Jourdi Hussam, Lu Xiaoying, Yanagihara Ted, Lauterborn Julie C, Bi Xiaoning, Gall Christine M, Baudry Michel
Neuroscience Program and Department of Biology, University of Southern California, Los Angeles, CA 90089-2520, USA.
J Pharmacol Exp Ther. 2005 Jul;314(1):16-26. doi: 10.1124/jpet.105.083873. Epub 2005 Mar 22.
Prolonged exposure of cultured hippocampal slices to CX614 [2H,3H,6aH-pyrrolidino[2'',1''-3',2']1,3-oxazino[6',5'-5,4]-benzo[e]1,4-dioxan 10-one], a positive alpha-amino-3-hydroxy-5-methyl-4-isoxazolepropionic acid (AMPA) receptor (AMPAr) modulator, decreases receptor response to synaptic stimulation, an effect that could reflect reduced receptor expression. The present study investigates this down-regulation and its underlying mechanisms using cultured rat hippocampal slices. Chronic treatment with CX614 gradually reduced levels of glutamate receptor (GluR)1 and GluR2/3 AMPAr subunits and of their anchoring proteins synapse-associated protein 97 (SAP97) and glutamate receptor interacting protein 1 (GRIP1) through 48 h. Decline in SAP97 and GRIP1 levels was associated with increased abundance of lower molecular weight bands, suggesting degradation of these proteins. CX614 effects were partially reversible after drug removal. GluR1 and GluR2/3 down-regulation and their slow recovery were associated with similar changes in SAP97 and GRIP1 levels. Treatment with CX614 for 48 h significantly reduced AMPAr mRNA levels in hippocampus, whereas 8-h exposure did not. Blockade of ionotropic glutamate receptors prevented CX614-induced decrease in AMPAr subunits and mRNA, with regional selectivity, although an AMPAr blocker was more efficacious than an N-methyl-D-aspartate receptor blocker. Blockade of calpain activity reduced CX614-induced degradation of SAP97 and GRIP1 and prevented decreases in AMPAr subunit but not mRNA levels. Treatment with CX614 alone or in combination with glutamate receptor blockers or calpain inhibitor III did not modify lactate dehydrogenase release into culture medium, implying the absence of cell toxicity. We conclude that CX614-induced AMPAr protein loss is primarily mediated by AMPAr activation and involves calpain-dependent proteolysis of SAP97 and GRIP1. CX614-induced suppression of AMPAr gene expression is, however, calpain-independent, and all these effects are not associated with cell damage.

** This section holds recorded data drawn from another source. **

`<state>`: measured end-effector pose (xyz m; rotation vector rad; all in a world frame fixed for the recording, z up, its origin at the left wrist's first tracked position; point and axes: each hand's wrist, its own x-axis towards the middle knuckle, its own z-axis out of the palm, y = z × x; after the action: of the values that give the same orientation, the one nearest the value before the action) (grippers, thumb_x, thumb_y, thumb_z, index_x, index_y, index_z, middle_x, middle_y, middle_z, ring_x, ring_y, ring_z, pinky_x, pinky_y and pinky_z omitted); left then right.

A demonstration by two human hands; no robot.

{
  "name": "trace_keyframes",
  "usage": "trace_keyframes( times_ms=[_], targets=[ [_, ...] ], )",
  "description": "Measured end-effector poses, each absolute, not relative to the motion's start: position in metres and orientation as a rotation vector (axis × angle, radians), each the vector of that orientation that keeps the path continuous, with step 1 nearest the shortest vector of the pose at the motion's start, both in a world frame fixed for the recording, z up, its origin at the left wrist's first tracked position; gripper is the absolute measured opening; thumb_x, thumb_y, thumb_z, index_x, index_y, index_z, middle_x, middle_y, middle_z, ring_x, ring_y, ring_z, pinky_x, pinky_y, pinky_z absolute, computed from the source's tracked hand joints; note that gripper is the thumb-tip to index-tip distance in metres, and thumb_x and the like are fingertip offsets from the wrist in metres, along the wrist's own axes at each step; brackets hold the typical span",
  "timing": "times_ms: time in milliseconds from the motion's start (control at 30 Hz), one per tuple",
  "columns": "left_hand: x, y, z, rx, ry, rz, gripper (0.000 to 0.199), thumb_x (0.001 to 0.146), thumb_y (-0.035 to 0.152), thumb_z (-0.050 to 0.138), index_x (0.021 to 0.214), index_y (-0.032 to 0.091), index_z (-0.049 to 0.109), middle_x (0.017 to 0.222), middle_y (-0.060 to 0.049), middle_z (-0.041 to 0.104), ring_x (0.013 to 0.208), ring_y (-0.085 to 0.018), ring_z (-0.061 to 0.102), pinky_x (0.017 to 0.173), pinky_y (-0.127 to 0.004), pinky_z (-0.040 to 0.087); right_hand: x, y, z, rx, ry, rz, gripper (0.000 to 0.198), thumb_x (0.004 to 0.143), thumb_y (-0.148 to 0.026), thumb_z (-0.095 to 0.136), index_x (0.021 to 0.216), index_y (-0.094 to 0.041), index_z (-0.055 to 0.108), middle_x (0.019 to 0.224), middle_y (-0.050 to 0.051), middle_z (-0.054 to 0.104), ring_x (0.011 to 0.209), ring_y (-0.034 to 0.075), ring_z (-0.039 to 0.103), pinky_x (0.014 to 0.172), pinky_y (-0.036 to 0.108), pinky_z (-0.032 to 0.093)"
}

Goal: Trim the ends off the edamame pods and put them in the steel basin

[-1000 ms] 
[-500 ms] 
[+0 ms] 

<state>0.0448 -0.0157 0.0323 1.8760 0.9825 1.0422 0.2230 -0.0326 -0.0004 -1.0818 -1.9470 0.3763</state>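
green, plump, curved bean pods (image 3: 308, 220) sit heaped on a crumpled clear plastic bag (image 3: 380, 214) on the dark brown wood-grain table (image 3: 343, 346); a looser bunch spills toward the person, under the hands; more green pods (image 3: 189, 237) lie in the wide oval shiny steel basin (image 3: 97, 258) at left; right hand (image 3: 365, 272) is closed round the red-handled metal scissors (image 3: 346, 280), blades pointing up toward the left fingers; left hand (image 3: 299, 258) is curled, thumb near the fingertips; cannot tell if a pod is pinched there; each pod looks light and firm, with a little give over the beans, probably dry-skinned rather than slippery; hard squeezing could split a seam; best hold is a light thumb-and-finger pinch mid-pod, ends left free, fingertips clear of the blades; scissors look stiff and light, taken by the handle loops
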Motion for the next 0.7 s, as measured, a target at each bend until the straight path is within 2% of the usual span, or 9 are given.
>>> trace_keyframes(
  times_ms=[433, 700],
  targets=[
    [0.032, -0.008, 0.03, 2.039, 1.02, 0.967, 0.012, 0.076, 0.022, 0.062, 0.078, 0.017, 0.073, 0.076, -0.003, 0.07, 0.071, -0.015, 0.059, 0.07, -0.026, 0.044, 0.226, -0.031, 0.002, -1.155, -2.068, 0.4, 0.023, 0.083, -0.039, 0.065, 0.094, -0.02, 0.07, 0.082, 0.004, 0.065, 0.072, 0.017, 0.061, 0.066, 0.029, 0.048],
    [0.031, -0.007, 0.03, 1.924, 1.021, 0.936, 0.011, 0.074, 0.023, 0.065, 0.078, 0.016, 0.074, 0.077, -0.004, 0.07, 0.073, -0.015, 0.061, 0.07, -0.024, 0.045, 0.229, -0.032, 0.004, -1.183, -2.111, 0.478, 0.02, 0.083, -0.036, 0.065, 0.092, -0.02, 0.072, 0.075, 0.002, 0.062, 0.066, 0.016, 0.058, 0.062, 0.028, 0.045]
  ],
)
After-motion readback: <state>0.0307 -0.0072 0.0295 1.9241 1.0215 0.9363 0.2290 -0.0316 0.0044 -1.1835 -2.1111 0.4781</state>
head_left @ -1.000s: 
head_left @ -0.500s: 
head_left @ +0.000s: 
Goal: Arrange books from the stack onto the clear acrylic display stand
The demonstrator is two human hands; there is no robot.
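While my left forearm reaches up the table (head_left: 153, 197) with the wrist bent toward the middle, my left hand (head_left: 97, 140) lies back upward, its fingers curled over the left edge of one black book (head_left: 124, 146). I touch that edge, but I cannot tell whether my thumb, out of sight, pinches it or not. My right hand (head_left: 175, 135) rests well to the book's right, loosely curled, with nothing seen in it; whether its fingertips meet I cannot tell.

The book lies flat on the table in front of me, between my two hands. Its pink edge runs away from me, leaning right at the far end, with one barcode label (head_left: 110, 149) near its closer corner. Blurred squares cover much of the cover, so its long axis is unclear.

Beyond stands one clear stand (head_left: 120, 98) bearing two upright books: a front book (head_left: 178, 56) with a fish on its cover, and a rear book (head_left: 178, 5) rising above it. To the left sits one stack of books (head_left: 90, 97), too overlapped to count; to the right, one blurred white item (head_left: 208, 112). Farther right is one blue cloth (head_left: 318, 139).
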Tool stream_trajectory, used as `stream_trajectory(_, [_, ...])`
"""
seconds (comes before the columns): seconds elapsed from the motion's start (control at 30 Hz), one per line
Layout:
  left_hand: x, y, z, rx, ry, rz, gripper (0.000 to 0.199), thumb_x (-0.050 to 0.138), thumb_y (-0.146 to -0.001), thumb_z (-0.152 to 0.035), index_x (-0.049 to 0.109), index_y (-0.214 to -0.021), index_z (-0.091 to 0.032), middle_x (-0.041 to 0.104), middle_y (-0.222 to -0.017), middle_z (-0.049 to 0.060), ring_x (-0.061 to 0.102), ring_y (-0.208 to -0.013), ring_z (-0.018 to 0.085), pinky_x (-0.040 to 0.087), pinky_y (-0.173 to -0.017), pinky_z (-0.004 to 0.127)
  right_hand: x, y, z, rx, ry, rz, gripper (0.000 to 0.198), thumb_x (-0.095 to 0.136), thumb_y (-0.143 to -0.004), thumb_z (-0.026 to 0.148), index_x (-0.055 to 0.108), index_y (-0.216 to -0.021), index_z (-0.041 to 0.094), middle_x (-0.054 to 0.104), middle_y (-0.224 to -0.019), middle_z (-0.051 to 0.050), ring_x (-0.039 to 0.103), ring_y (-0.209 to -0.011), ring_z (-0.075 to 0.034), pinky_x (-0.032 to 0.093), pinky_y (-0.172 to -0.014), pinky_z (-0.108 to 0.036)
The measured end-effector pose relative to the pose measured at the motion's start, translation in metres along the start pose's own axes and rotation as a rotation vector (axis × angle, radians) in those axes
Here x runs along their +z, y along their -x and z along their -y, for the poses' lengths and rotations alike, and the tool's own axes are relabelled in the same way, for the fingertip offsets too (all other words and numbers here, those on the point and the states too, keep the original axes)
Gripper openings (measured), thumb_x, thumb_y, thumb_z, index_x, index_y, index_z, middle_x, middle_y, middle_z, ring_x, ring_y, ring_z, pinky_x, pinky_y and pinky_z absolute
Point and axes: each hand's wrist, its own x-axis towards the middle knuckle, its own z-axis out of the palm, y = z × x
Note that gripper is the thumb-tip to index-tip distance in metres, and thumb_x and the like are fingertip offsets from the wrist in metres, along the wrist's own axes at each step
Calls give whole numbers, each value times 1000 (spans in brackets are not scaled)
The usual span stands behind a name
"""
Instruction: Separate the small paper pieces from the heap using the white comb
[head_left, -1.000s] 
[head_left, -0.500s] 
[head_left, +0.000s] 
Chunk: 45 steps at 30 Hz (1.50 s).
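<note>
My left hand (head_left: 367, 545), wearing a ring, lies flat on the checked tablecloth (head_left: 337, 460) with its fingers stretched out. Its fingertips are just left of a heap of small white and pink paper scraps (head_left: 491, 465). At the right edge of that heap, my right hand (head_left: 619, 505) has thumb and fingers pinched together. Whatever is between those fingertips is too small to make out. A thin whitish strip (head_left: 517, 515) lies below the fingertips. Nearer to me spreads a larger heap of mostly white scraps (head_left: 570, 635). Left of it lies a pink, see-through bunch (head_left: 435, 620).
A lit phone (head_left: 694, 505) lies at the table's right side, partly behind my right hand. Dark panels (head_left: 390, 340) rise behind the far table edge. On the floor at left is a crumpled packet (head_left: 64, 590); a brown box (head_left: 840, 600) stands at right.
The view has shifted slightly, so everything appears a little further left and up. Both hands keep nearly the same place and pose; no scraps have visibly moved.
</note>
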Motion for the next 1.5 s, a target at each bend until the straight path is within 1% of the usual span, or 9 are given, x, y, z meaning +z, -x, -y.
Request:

将培养的海马切片长时间暴露于CX614(2H,3H,6aH-吡咯烷并[2'',1''-3',2']1,3-恶嗪并[6',5'-5,4]-苯并[e]1,4-二恶烷-10-酮),一种阳性α-氨基-3-羟基-5-甲基-4-异恶唑丙酸(AMPA)受体(AMPAr)调节剂,会降低受体对突触刺激的反应,这种效应可能反映了受体表达的降低。本研究使用培养的大鼠海马切片来研究这种下调及其潜在机制。用CX614进行慢性处理在48小时内逐渐降低了谷氨酸受体(GluR)1和GluR2/3 AMPAr亚基及其锚定蛋白突触相关蛋白97(SAP97)和谷氨酸受体相互作用蛋白1(GRIP1)的水平。SAP97和GRIP1水平的下降与较低分子量条带丰度的增加相关,表明这些蛋白质发生了降解。药物去除后,CX614的作用部分可逆。GluR1和GluR2/3的下调及其缓慢恢复与SAP97和GRIP1水平的类似变化相关。用CX614处理48小时可显著降低海马中AMPAr mRNA水平,而暴露8小时则不会。离子型谷氨酸受体的阻断以区域选择性的方式阻止了CX614诱导的AMPAr亚基和mRNA的减少,尽管一种AMPAr阻断剂比N-甲基-D-天冬氨酸受体阻断剂更有效。钙蛋白酶活性的阻断减少了CX614诱导的SAP97和GRIP1的降解,并阻止了AMPAr亚基水平的降低,但未阻止mRNA水平的降低。单独使用CX614或与谷氨酸受体阻断剂或钙蛋白酶抑制剂III联合处理均未改变乳酸脱氢酶释放到培养基中的情况,这意味着不存在细胞毒性。我们得出结论,CX614诱导的AMPAr蛋白损失主要由AMPAr激活介导,并且涉及SAP97和GRIP1的钙蛋白酶依赖性蛋白水解。然而,CX614诱导的AMPAr基因表达的抑制不依赖于钙蛋白酶,并且所有这些效应均与细胞损伤无关。